Velleman and Welsch (see References below) express this mathematically as:



    Y.[i] versus Xi.[i]

where



    Y.[i] = residuals from regressing Y (the response variable) against all the indpendent variables exceptXi
    Xi.[i] = residuals from regressing Xi against the remaining indpependent variables.

Velleman and Welsch list the following useful properties for this plot:


  • The least squares linear fit to this plot has the slopei and intercept zero.
  • The residuals from the least squares linear fit to this plot are identical to the residuals from the least squares fit of the original model (Y against all the independent variables including Xi).
  • The influences of individual data values on the estimation of a coefficient are easy to see in this plot.
  • It is easy to see many kinds of failures of the model or violations of the underlying assumptions (nonlinearity, heteroscedasticity, unusual patterns).
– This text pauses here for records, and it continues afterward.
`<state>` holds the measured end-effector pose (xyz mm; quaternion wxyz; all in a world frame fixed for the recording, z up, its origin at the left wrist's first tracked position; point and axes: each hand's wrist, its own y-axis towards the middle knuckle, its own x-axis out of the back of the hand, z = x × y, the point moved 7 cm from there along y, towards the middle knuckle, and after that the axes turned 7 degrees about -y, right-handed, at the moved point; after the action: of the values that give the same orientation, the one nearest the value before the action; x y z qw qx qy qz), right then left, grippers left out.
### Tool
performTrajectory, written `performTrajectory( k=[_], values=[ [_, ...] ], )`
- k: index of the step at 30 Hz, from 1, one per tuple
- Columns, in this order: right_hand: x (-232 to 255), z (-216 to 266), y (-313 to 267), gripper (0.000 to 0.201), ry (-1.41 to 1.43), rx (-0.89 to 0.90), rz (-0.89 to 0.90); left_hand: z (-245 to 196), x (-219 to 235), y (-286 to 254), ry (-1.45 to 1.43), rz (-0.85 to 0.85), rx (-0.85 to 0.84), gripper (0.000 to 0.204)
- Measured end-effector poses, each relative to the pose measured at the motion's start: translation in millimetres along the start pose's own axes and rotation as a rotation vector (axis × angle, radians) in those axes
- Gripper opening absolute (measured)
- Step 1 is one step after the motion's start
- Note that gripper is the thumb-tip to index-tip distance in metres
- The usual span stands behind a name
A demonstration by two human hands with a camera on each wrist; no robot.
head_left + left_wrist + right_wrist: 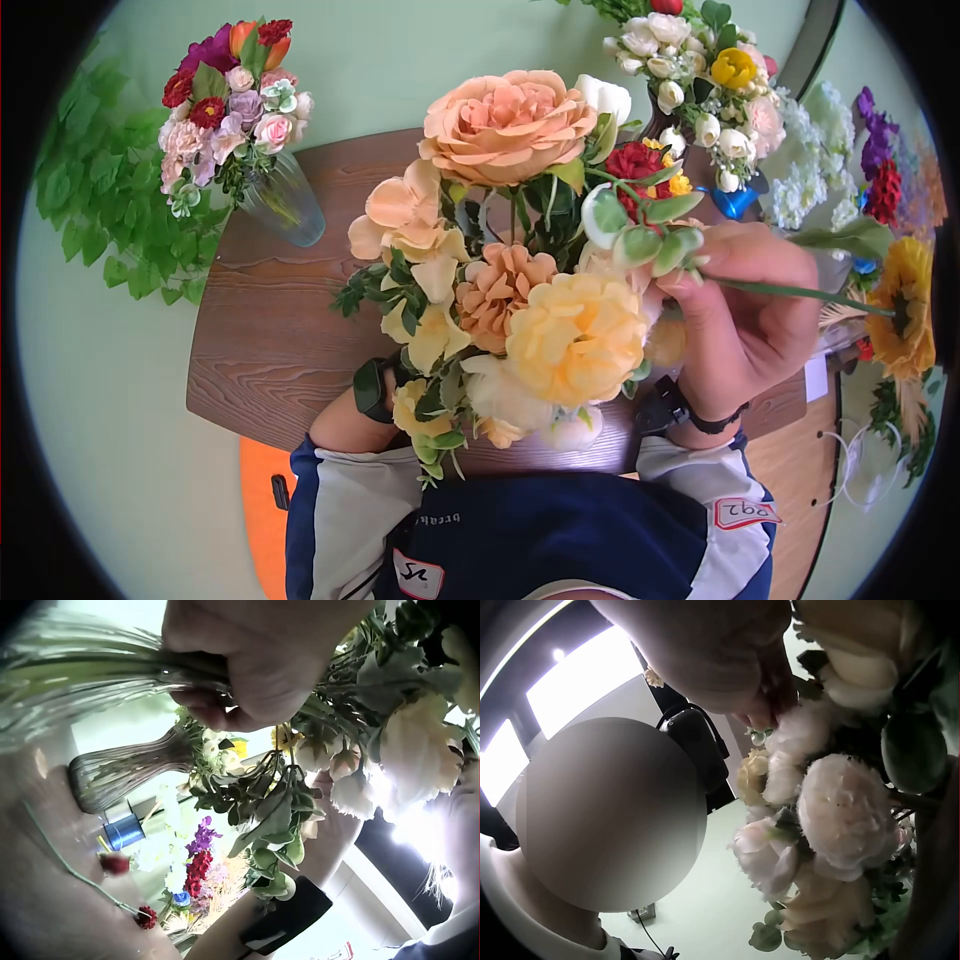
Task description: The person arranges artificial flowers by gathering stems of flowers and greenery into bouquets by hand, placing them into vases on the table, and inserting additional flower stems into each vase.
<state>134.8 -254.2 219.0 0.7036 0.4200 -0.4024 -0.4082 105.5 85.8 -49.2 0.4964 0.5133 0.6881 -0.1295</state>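
Observation:
A bouquet of artificial flowers fills the middle of the head view, with a large peach rose (510,125) and a pale yellow bloom (580,335). Below the blooms, my left hand (262,667) curls its fingers round the narrow neck of a ribbed glass vase (67,682) with green stems inside. The flowers hide this hand in the head view. My right hand (760,310) pinches a sprig of variegated green leaves (650,240) between thumb and fingers at the bouquet's right side. From those fingertips a thin green stem runs right, overlapping a yellow flower (905,310).
Another flower-filled glass vase (285,205) stands at the back left of the brown table (260,320). White flowers (665,45) stand at the back right. In the left wrist view, a red flower (146,917) lies on the table near a blue spool (124,832).

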Motion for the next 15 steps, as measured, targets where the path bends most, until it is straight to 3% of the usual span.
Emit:
performTrajectory(
  k=[4,7,8,10,11,12,15],
  values=[
    [-2,3,-1,0.030,-0.136,0.009,-0.002,-2,1,1,0.009,0.000,-0.003,0.033],
    [-2,-12,-9,0.033,0.100,-0.323,-0.203,-3,0,4,0.014,0.004,-0.005,0.032],
    [-3,-16,-8,0.033,0.100,-0.321,-0.202,-3,0,5,0.015,0.005,-0.007,0.032],
    [-6,-7,-3,0.022,-0.201,-0.057,-0.172,-5,1,5,0.019,0.005,-0.012,0.032],
    [-14,-7,0,0.015,-0.233,-0.121,-0.076,-5,2,4,0.020,0.004,-0.013,0.032],
    [-17,-6,1,0.011,-0.288,-0.052,-0.008,-5,2,5,0.022,0.004,-0.014,0.032],
    [-21,-10,3,0.014,-0.299,-0.069,0.049,-6,2,6,0.029,0.005,-0.012,0.032]
  ],
)
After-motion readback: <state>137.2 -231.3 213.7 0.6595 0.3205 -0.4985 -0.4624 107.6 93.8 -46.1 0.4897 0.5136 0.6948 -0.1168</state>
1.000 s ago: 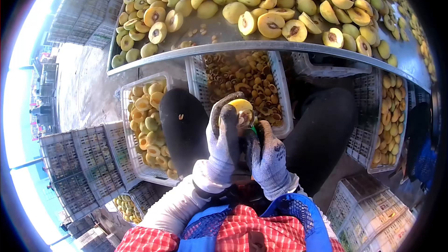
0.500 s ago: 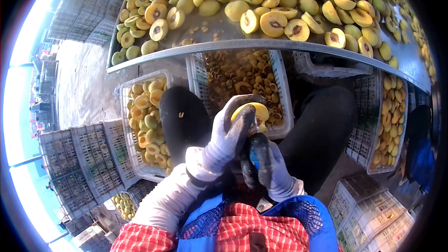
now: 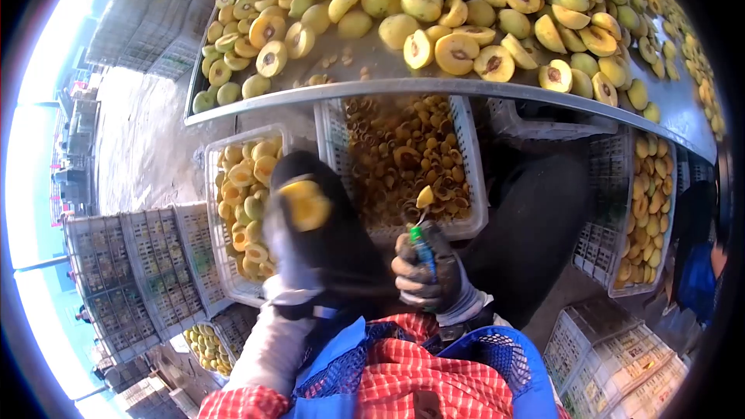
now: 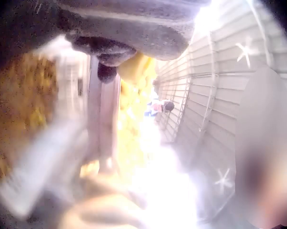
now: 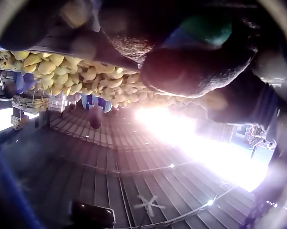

Partial regression plots are widely discussed in the regression diagnostics literature (e.g., see the References section below). Since the strengths and weaknesses of partial regression plots are widely discussed in the literature, we will not discuss that in any detail here.

Partial regression plots are related to, but distinct from, partial residual plots. Partial regression plots are most commonly used to identify leverage points and influential data points that might not be leverage points. Partial residual plots are most commonly used to identify the nature of the relationship between Y and Xi(given the effect of the other indpendent variables in the model). Note that since the simple correlation betweeen the two sets of residuals plotted is equal to the partial correlation between the response variable and Xi partial regression plots will show the correct strength of the linear relationship between the response variable and XiThis is not true for partial residual plots. On the other hand, for the partial regression plot, the x axis is not Xi. This limits its usefulness in determining the need for a transformation (which is the primary purpose of the partial residual plot).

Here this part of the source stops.